13 The world-wide unity of Jehovah’s witnesses gives cause for various reflections. If the international brotherhood of the early church of the first century was a true wonder and admittedly a product of the holy spirit alone, and if God in his church did what others have tried to do for centuries to no avail, certainly an identical international brotherhood in the chaotic twentieth century is no less a wonder and proves no less the unique manifestation of God’s spirit or invisible active force. According to Jesus, such a unity is no incident, but a sign to the world that Jehovah loves the united ones just as he loves Jesus, and that they are his disciples: “I am giving you a new commandment, that you love one another; just as I have loved you, that you also love one another. By this all will know that you are my disciples, if you have love among yourselves.”—John 13:34, 35; 17:23.
14. Why was it not improper for the first Christians to point to their church as the only true one?
14 The first Christians were convinced they belonged to the only true church, the “congregation of God.” It would have been sinning against the holy spirit to doubt it. A sign of the mark of the spirit was on them, and a sign is of no value if it is not seen. Was it then improper for the first Christians to point to their church as the only one having that sign? In relation to the Jewish church of Judaism, was it out of harmony with true humility for Christians to call attention to this mark of the spirit even though thereby revealing the glaring absence of God’s spirit on the divided house of Israel? On the contrary, they were under obligation not to put their light under a basket, but to let it “shine before mankind, that they may see your right works and give glory to your Father who is in the heavens.”—Matt. 5:14-16.
15. Is it a lack of Christian virtue for Jehovah’s witnesses to point to the New World society, of which the anointed Christian congregation is a part, as the only one that truly is of God?
15 So obviously bearing the mark of the spirit, the world-wide loving unity of Jehovah’s witnesses is one of the reasons why those witnesses who are anointed members of the body of Christ are convinced they belong to the only true church, and since those of the “other sheep” are associated with these anointed ones in the united New World society, they are convinced that this indeed is God’s organization, where true worship is carried on.
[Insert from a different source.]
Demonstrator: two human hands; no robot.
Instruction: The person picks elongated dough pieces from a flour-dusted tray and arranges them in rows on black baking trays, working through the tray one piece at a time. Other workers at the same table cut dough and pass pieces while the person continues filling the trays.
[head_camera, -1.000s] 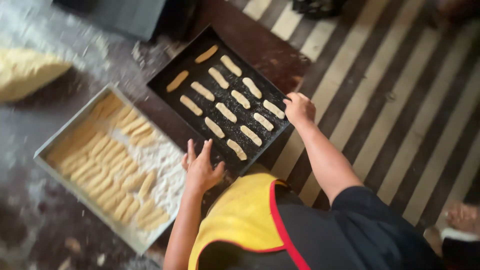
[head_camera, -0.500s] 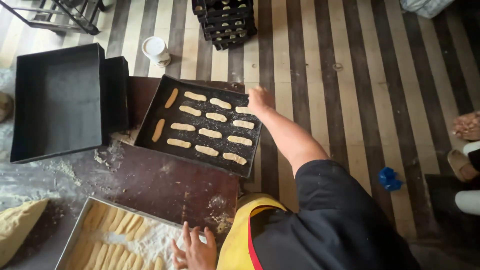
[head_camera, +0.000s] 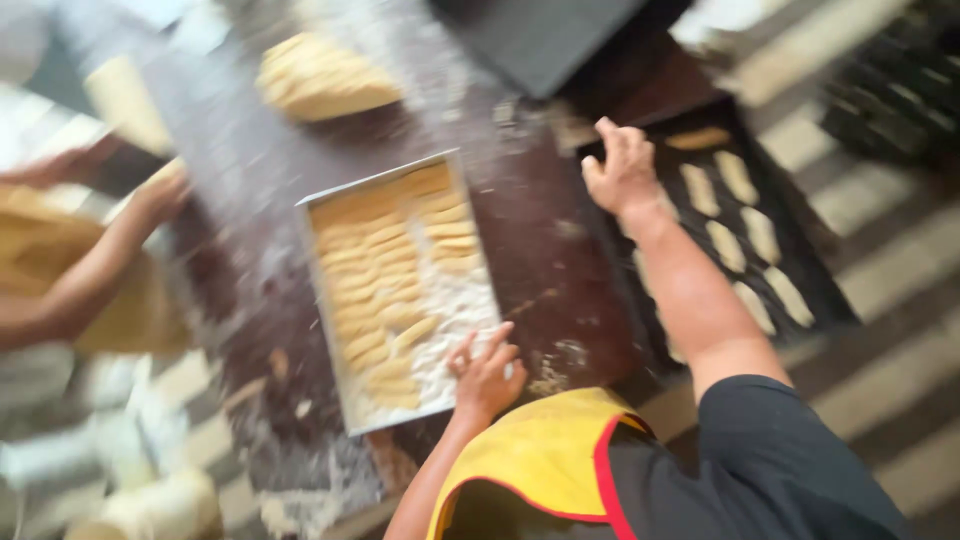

Would it not be sinning against the spirit to doubt it? Is it immodest for them to call the world’s attention to the fact that this organization is singular in showing the mark of the spirit? On the contrary, to the benefit of all honest-hearted people longing for the visible congregation of God’s united people, and to the glory of God and Christ Jesus, they must not put their light under a basket even at the cost of being considered self-righteous.